■ Exercise goal ■
Nothing but the lines below from the one holding "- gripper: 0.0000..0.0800" up to and including the one holding "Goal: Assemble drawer" should be copied, exactly and without pictures.

#### Data to use ####

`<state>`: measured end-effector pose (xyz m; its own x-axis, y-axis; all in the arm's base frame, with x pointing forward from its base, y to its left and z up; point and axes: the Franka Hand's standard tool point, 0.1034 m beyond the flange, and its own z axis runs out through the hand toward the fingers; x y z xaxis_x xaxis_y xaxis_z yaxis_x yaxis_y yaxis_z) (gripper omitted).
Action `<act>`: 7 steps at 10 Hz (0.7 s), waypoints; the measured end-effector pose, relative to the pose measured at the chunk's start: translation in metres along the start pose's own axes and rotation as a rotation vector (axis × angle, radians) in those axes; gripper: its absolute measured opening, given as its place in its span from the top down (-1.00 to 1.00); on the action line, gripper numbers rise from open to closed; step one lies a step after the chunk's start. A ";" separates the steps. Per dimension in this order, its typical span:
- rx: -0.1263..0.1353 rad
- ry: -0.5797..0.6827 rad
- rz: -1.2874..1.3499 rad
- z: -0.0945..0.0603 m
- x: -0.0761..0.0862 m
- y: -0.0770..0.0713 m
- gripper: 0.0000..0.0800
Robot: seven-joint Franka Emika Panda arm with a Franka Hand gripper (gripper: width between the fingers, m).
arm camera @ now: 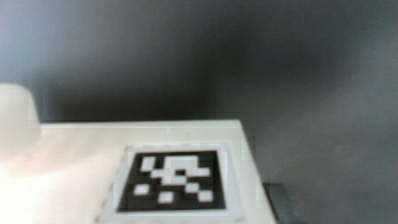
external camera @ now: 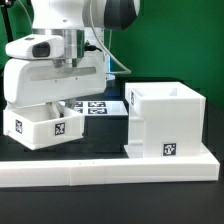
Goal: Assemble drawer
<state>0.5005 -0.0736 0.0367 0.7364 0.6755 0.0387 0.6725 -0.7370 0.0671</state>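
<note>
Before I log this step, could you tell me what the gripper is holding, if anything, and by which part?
Probably the small white plastic tray, by its top edge; the gripper reaches down to it, fingertips hidden.

Close under your camera sits a blurred white drawer part [arm camera: 80,160], with a black-and-white square tag [arm camera: 176,181] flat on its face. Past its edge you see dark tabletop [arm camera: 214,50]. A pale shape [arm camera: 15,115] beside it is too blurred to identify.

A white tagged tray [external camera: 45,125] is apart from the upright open-topped shell [external camera: 165,115].
</note>
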 end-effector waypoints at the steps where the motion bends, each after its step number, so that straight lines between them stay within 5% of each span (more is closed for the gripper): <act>1: -0.002 -0.007 -0.098 0.001 -0.002 0.000 0.89; 5: 0.006 -0.034 -0.393 0.004 0.006 -0.012 0.89; 7: 0.038 -0.055 -0.552 0.009 0.020 -0.016 0.89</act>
<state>0.5052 -0.0479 0.0275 0.2764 0.9600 -0.0440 0.9609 -0.2755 0.0265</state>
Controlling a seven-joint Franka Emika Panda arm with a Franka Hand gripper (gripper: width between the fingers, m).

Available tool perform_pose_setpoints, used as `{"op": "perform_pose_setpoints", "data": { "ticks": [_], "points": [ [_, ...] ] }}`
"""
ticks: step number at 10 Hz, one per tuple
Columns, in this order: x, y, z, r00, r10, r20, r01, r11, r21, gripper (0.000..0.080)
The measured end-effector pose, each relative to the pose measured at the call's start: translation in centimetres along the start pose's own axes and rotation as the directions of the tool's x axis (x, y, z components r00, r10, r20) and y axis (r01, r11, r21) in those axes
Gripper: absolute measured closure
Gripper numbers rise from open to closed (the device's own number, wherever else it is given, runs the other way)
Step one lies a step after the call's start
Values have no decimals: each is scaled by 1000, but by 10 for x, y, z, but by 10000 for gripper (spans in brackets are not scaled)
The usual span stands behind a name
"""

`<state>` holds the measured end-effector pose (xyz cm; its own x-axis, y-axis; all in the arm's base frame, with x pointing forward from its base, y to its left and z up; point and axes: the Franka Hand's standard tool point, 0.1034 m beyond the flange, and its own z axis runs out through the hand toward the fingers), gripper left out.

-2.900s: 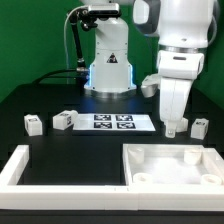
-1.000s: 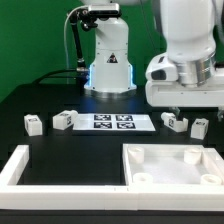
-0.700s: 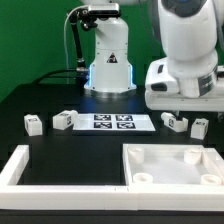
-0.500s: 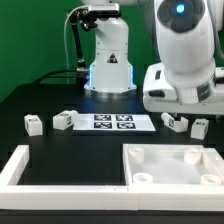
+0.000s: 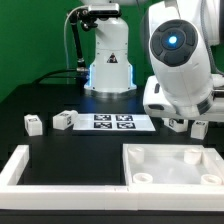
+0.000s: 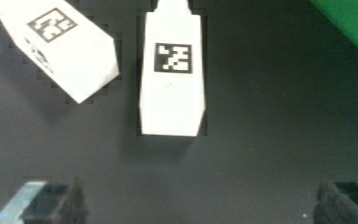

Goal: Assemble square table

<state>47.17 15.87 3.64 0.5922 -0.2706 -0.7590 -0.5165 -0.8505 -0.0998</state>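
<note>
Pincer (image 6: 197, 205) jaws stand spread as wide as they go and hold nothing. Both fingertips (image 6: 43, 200) show at the edge of the wrist view with only bare dark table (image 6: 265, 150) between them, and that spread has not altered.

What has changed is the arm (image 5: 180, 60). About 3 seconds ago its wrist hung low and straight down over the blocks at the exterior view's right. Since then it has lifted and swung round, so its round blue-lit joint cap faces the exterior camera. No part has shifted. I read this as lining up for a pick, with the grasp itself not yet begun.

Just ahead of the fingertips lies 1 leg block (image 6: 172, 80), flat on the table with its tag (image 6: 172, 57) face up. Its long axis runs crosswise to the line joining the 2 fingertips, 1 end toward that line and 1 away, so the jaws would close on its long sides. Which end is the mating end I cannot tell. The other leg block (image 6: 66, 50) lies just beside it, skewed to it, with a thin dark gap between them.

Farther out, the tabletop slab (image 5: 165, 165) lies at the exterior view's lower right, rim and sockets (image 5: 195, 156) up, every visible socket empty. Past the marker board (image 5: 122, 122), toward the exterior view's left, lie the inner block (image 5: 63, 120) and the outer block (image 5: 33, 124).
</note>
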Motion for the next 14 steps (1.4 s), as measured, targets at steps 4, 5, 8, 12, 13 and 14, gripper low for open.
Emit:
{"op": "perform_pose_setpoints", "data": {
  "ticks": [4,5,8,12,13,14],
  "points": [
    [-4,6,28,1000,10,20,-10,1000,-13,151],
    [-4,7,28,1000,11,21,-10,1000,-13,151],
    [-6,14,38,999,13,40,-12,1000,-20,151],
    [-10,16,58,998,15,61,-13,999,-35,151],
    [-10,16,58,998,15,60,-13,999,-35,265],
    [-10,16,58,998,15,61,-13,999,-35,426]
  ]
}}
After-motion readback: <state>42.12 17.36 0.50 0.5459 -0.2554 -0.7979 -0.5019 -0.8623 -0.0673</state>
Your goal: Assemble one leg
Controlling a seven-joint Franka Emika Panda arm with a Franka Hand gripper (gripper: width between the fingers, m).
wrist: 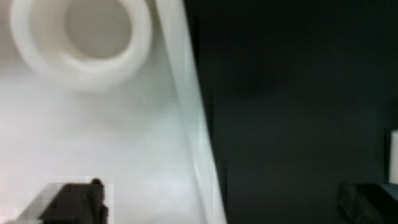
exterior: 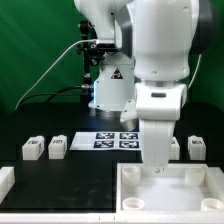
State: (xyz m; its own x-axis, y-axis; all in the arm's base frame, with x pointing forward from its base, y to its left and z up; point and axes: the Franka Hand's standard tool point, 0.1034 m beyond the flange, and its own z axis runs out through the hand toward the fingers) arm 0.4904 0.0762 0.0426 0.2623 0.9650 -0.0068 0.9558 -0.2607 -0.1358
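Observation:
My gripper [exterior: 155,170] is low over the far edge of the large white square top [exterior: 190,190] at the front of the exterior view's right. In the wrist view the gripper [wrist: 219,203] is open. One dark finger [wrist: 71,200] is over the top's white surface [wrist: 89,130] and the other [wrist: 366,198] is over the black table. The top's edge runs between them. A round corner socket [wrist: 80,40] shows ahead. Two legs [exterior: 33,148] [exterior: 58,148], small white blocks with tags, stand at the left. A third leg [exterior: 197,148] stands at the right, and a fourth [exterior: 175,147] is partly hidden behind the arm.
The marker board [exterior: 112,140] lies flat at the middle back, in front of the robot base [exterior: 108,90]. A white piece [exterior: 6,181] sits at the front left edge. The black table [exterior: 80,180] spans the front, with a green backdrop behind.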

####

■ Solution to this task ■
- gripper: 0.0000..0.0800
Robot: seven-joint Franka Emika Panda arm with a Franka Hand gripper (gripper: width between the fingers, m).
arm camera @ now: 
external camera @ now: 
Goal: Assemble drawer

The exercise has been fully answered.